• What you should do: What you return should be the complete listing, unchanged, with no pictures in it.

**** Data provided

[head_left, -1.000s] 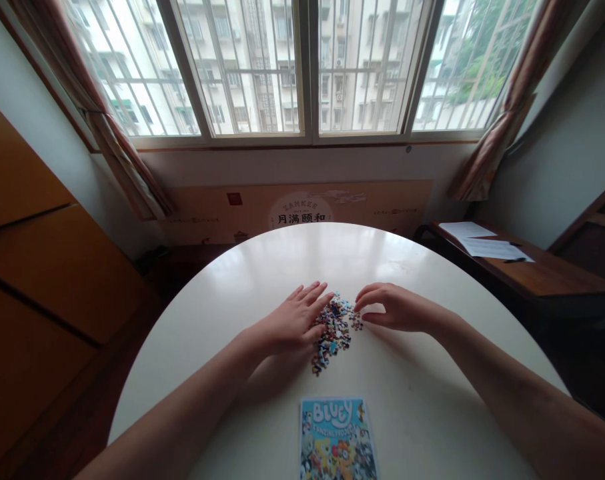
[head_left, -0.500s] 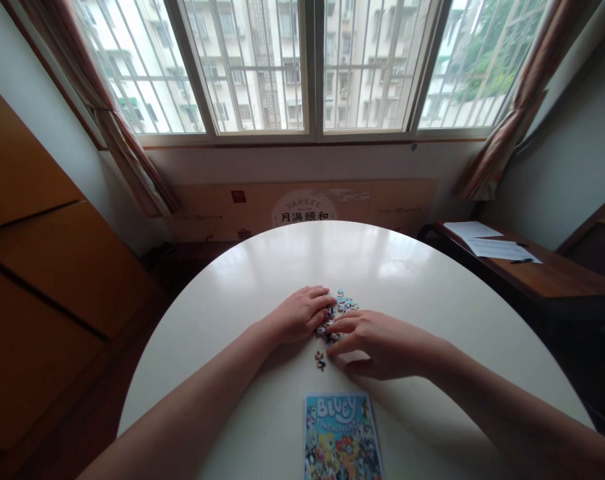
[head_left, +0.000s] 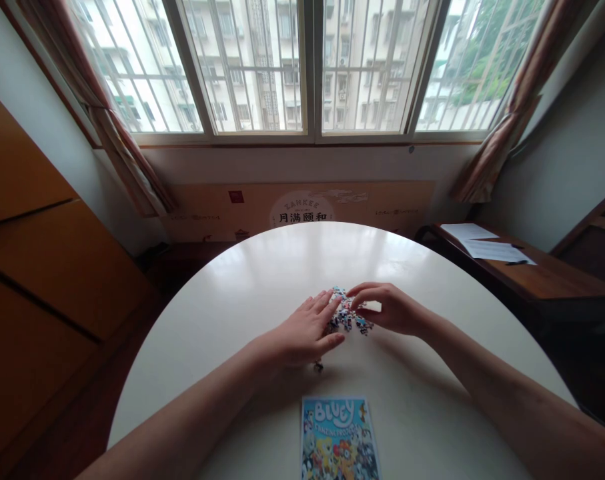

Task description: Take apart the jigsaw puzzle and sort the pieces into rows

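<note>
A small heap of jigsaw puzzle pieces (head_left: 346, 319) lies near the middle of the white round table (head_left: 222, 280). My left hand (head_left: 309, 327) rests at the heap's left side, fingers stretched out and thumb apart, palm down. From the right my right hand (head_left: 385, 307) reaches over the heap with its fingers bent and apart, the tips at the pieces; I see nothing held in it. A few loose pieces (head_left: 318, 366) lie just below my left hand. Nearer to me is a colourful picture sheet (head_left: 339, 437) marked "Bluey".
To the right stands a wooden desk (head_left: 557, 277) with papers (head_left: 499, 251) and a dark pen on it. Wooden cabinets (head_left: 37, 287) are on the left. Beyond the table are a long printed box (head_left: 302, 200) and barred windows with curtains.
My right hand has moved up and to the right, to the heap's far right side. My left hand has spread its fingers and come nearer. The heap has shifted slightly right.
</note>
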### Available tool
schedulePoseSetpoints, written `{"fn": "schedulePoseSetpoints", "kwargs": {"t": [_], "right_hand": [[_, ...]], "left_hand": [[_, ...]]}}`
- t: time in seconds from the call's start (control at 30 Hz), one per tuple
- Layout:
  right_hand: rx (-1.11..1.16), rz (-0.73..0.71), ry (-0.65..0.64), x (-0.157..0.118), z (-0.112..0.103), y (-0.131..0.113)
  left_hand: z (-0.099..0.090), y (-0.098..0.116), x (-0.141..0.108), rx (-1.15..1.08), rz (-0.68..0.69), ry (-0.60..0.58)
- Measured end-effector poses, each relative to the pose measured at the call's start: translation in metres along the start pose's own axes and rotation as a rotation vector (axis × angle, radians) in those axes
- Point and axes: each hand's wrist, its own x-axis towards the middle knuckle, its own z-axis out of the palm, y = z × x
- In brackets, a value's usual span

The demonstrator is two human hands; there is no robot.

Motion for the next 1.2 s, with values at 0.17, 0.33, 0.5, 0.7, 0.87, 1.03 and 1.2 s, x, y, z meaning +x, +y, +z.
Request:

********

• Written solution:
[head_left, -1.000s] 
[head_left, -0.500s] 
[head_left, +0.000s] 

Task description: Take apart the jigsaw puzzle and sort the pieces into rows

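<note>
A small heap of jigsaw puzzle pieces (head_left: 346, 319) lies near the middle of the white round table (head_left: 222, 280). My left hand (head_left: 309, 327) rests at the heap's left side, fingers stretched out and thumb apart, palm down. From the right my right hand (head_left: 385, 307) reaches over the heap with its fingers bent and apart, the tips at the pieces; I see nothing held in it. A few loose pieces (head_left: 318, 366) lie just below my left hand. Nearer to me is a colourful picture sheet (head_left: 339, 437) marked "Bluey".
To the right stands a wooden desk (head_left: 557, 277) with papers (head_left: 499, 251) and a dark pen on it. Wooden cabinets (head_left: 37, 287) are on the left. Beyond the table are a long printed box (head_left: 302, 200) and barred windows with curtains.
My right hand has moved up and to the right, to the heap's far right side. My left hand has spread its fingers and come nearer. The heap has shifted slightly right.
</note>
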### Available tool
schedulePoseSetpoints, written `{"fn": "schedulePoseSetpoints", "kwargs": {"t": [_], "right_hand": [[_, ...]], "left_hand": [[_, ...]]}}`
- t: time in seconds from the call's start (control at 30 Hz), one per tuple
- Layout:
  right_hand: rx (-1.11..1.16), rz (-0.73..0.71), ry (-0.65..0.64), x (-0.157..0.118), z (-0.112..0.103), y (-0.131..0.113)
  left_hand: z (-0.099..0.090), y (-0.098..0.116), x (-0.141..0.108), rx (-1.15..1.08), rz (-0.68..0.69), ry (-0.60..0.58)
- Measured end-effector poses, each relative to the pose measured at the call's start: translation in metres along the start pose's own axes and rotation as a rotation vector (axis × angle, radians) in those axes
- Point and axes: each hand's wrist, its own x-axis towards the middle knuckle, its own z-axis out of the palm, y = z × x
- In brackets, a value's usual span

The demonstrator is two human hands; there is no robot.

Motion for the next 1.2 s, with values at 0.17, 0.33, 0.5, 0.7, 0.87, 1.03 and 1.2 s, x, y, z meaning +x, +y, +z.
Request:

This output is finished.